By Barani Krishnan
NEW YORK (Reuters) - Oil prices rose nearly 3 percent on Thursday, with U.S. crude advancing firmly above the $40-per-barrel mark on short-covering and after a modest stockpile drop at the delivery hub for U.S. crude futures.
It was a second straight day of gains for crude futures from April lows below $40, after Wednesday's 3 percent run-up powered by data showing a hefty U.S. gasoline inventory drawdown.
Market intelligence firm Genscape reported that stockpiles at the Cushing, Oklahoma delivery hub for U.S. crude futures fell 89,071 barrels during the week to Aug. 2, traders who saw the data said. The Genscape report came after U.S. government data on Wednesday showed a 1.1 million-barrel decline at Cushing in the week to July 29.
Sources said BP PLC (L:BP) was restarting units at its 413,500-barrel per day refinery in Whiting, Indiana, and that added momentum to the crude rally, according to traders. The weekend outage of the reformer and blending oil unit had prompted BP to cut production by between 20 and 25 percent.
Brent crude (LCOc1) settled up $1.19, or 2.8 percent, at $44.29 a barrel.
U.S. West Texas Intermediate (WTI) crude (CLc1) rose $1.10, or 2.7 percent, to settle at $41.93 per barrel. In the previous session, it rose 3 percent, after settling below $40 on Tuesday, the first time since April.
"We're sitting pretty, with our customers extremely happy at having profited from WTI option hedges at under $40, and are now long again for $45-$55 levels," said Salvatore Recco, who advises on some $2 billion of client money at Gravity Investments in Denver, Colorado.
Before the slump below $40, speculators, including hedge funds, added the equivalent of 56 million barrels of extra short positions in the three main Brent and WTI futures and options contracts in the week ending July 26.
U.S. gasoline futures (RBc1), however, ended up only 1.3 percent higher on Thursday, with the gasoline crack <1RBc1-CLc1>, an indicator of refining profits, falling for the first time in six sessions.
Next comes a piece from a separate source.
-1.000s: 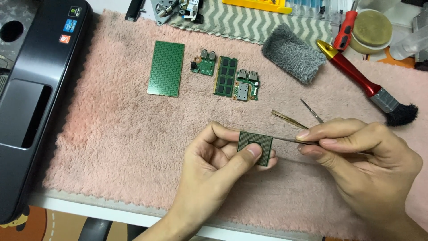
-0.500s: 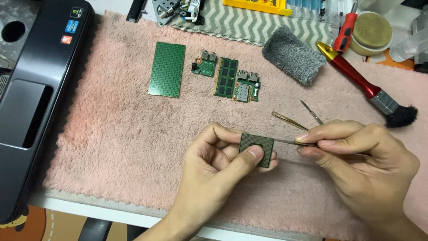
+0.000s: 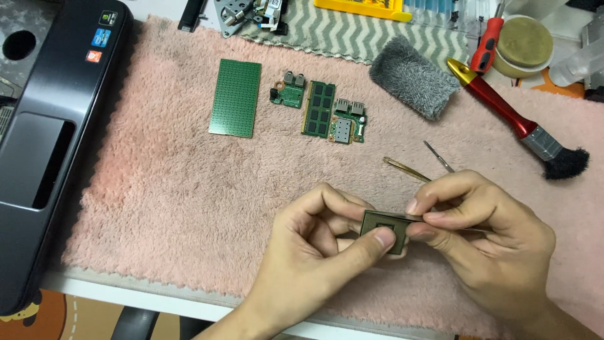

WTI's drop below $40 earlier this week had hardened the resolve of oil market bears to drive prices lower as oversupply, refining cutbacks and a breakdown in the oil/dollar trade appeared to spell an end to this year's rally.
Data from Iraq's state oil marketer showed the OPEC member's July crude production at its highest since January at 4.6 million barrels per day.
Stockpiles of middle distillates in Singapore were at a five-year high year, adding to worries of a worldwide petroleum glut.
The Cushing draw aside, total U.S. crude stocks rose for a second straight week, gaining 1.4 million barrels last week, contrary to analysts' forecasts for an identical draw.
"Our long standing WTI-Brent targets of $37-38 remain as high probability and position type shorts represent a hold," said Jim Ritterbusch of Chicago-based oil markets consultancy Ritterbusch & Associates.